Rare, cool wasteland-set movie, a whole methodically-posed headfuck art-feature a half decade before Marienbad. Vague reverb-affected announcements echo on the soundtrack as a truck drives over gravel and desert. I’m happy to see there are still flocks of birds after the German apocalypse. Driver drags passenger’s luggage to an abandoned-looking town where he finds a kid among drum-and-bass soundtrack jazz. The man loses his shit, pulls a gun on the kid (covered in ants) for not speaking, the woman spills her drink on purpose. Everything from the editing to the focus and music and sound takes turns messing with your head.
A monologue about Sisyphus as the moody driver lies under the truck covered in oil. I can’t tell if the movie is a time loop or if we spent some time in a flashback. Eventually the man finds a cute girl and shoots her dead – biggest surprise is when the cops show up and bust him, in what I’d assumed was a lawless wasteland. After the Goalie, I programmed an accidental double-feature of German stories of motiveless murder.
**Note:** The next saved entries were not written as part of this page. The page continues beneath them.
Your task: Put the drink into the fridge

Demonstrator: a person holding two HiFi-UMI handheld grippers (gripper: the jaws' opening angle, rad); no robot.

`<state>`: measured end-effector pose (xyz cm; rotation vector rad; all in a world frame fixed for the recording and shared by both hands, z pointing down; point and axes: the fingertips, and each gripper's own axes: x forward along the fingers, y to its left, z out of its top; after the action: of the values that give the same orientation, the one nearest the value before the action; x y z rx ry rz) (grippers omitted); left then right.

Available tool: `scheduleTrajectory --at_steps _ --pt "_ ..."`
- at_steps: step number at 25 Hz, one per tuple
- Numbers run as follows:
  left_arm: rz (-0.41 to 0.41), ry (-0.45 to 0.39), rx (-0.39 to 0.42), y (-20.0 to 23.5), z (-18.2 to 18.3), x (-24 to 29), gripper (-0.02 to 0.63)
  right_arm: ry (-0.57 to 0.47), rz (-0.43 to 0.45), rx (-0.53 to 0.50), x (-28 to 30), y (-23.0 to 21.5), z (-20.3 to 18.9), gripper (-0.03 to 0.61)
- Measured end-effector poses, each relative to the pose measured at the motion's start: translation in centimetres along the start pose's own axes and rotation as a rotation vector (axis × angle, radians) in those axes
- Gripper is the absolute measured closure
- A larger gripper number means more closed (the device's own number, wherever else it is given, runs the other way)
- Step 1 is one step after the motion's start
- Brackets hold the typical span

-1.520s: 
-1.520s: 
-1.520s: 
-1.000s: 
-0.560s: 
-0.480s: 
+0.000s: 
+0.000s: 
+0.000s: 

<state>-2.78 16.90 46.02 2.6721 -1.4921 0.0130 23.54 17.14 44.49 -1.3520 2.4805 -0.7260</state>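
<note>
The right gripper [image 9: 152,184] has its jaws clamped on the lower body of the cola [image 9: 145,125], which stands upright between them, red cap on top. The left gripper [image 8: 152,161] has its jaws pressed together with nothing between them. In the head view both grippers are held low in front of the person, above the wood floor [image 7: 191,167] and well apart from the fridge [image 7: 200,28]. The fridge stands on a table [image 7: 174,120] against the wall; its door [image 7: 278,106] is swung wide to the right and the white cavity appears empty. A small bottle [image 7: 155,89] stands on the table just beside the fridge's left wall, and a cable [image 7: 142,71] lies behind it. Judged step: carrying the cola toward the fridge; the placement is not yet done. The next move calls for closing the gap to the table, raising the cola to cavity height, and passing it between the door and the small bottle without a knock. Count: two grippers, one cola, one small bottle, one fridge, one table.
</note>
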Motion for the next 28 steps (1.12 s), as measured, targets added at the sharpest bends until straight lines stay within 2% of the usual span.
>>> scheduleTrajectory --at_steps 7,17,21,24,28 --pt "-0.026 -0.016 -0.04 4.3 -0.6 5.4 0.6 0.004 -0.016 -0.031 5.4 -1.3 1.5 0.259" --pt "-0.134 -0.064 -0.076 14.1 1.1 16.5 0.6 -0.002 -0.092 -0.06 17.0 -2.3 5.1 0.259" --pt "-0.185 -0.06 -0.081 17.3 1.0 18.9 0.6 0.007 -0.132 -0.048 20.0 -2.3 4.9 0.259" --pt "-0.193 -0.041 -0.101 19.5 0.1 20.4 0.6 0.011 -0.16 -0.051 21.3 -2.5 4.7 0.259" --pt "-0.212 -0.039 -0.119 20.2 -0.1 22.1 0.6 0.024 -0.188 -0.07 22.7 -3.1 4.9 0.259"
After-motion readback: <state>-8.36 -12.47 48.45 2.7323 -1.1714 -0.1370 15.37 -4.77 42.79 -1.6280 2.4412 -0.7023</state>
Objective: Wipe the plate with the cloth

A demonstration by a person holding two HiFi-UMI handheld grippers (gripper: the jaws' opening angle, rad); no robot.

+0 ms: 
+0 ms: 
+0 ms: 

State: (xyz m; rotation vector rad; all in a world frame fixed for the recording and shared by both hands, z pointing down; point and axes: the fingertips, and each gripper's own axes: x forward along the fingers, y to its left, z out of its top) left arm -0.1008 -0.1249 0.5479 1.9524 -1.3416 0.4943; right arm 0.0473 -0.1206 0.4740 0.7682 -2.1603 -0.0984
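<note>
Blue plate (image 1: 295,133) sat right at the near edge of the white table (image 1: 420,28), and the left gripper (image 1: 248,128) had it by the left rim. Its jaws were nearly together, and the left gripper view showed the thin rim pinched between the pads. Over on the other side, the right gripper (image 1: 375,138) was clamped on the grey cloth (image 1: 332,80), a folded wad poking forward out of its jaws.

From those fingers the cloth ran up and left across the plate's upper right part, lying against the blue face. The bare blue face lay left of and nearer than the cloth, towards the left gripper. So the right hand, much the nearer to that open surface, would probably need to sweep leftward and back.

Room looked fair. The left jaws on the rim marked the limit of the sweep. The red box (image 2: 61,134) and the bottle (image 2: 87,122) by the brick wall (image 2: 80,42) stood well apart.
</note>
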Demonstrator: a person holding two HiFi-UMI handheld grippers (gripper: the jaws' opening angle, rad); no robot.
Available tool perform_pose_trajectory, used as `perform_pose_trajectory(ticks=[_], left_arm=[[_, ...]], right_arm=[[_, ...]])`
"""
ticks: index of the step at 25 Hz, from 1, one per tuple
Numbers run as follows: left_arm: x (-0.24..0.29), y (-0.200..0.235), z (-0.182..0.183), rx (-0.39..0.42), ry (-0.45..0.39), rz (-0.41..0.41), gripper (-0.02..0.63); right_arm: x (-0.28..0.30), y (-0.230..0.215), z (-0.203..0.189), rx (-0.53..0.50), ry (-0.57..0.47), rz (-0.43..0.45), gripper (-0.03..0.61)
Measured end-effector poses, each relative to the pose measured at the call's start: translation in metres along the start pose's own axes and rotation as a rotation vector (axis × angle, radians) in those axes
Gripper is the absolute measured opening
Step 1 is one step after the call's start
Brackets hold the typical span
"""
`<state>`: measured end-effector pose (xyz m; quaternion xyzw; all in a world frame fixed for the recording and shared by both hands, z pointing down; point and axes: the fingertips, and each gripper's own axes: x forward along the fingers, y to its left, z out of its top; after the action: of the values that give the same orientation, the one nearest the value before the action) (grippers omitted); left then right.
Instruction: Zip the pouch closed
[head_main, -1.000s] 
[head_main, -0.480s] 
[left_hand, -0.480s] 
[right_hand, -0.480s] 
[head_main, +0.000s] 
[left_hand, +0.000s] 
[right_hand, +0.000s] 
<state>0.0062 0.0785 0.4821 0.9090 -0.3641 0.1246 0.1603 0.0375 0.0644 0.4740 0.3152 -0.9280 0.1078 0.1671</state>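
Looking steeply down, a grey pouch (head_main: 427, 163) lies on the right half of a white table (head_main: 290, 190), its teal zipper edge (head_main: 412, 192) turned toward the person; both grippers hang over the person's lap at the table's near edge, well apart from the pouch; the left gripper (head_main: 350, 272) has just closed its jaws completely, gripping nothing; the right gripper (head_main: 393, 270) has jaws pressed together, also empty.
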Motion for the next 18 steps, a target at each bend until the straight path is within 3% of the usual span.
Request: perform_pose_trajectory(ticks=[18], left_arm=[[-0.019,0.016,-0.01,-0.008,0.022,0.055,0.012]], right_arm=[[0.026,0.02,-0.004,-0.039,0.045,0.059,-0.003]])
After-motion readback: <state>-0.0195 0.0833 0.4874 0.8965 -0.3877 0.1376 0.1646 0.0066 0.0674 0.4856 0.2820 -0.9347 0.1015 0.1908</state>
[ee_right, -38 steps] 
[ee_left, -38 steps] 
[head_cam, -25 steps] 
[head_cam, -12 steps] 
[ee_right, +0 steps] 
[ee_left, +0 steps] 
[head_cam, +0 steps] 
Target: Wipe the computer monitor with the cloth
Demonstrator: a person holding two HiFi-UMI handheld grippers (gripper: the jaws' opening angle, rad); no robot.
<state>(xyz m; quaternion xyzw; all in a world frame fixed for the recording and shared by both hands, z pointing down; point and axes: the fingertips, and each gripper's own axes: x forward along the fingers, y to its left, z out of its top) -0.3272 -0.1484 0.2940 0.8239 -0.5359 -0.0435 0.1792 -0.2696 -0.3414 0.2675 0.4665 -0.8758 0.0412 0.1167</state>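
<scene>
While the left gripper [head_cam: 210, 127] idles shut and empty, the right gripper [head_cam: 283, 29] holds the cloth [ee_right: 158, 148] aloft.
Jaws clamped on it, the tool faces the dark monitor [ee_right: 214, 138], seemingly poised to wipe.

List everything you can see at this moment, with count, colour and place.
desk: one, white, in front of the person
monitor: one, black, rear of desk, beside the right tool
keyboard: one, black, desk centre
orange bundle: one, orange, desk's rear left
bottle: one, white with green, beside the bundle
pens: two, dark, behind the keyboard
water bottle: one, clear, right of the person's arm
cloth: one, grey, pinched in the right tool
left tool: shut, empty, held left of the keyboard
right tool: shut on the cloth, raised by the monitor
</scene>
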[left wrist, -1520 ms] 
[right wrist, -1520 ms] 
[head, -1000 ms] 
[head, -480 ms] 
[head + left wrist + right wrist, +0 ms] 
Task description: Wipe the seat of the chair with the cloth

The credits claim participation by Hans Richter (according to a Richter interview, not true) and commentary by Albert Camus. Played Locarno ’55 alongside a couple of Jiri Trnka features and a Karel Zeman, a lot of nazi movies, and the latest prestige dramas from the US, UK, Germany and France
Vogel’s descriptions are off to a shaky start. “In a desolate, destroyed landscape – bearing now irrelevant traces of technological society – a man and a boy try to find their way under a
fierce sun.” There’s cars, oil, money and cops, all still relevant, and the boy isn’t trying to find his way anyplace.
–
More of Vogel’s Subversives…
Blue Moses (1962, Stan Brakhage)
Melies motion/edit tricks in a flickering cave. Sync sound! Clean dialogue, no music/fx, of a rich-voiced Wellesian actor, or maybe Charlton Hestonian per the film title. He seems to be riffing in a field, unsure what to say, Brakhage holding still on the actor but going into jitter-mode whenever the camera looks away at the scenery. The actor goes through a range of looks, sometimes wearing so much makeup he looks like a cartoon. Repetition of the credits (drawn in chalk on the rocks). In the last section the actor’s words and a projector beam with Stan’s shadow draw our attention to the filmmaking process. I’m out of the habit of watching Brakhage films – this is from the Dog Star Man years and is very good. Actor Robert Benson, a fellow Colorado resident, had also appeared in Desistfilm.
–
Canyon (1970, Jon Jost)
Full-day time-lapse looking over the Grand Canyon… shooting a few seconds at a time, lap dissolving the segments. I’d only seen narrative(ish) work by Jost, wasn’t aware of the shorts. Silent, so I played El Ten Eleven’s “Growing Shorter,” which worked great.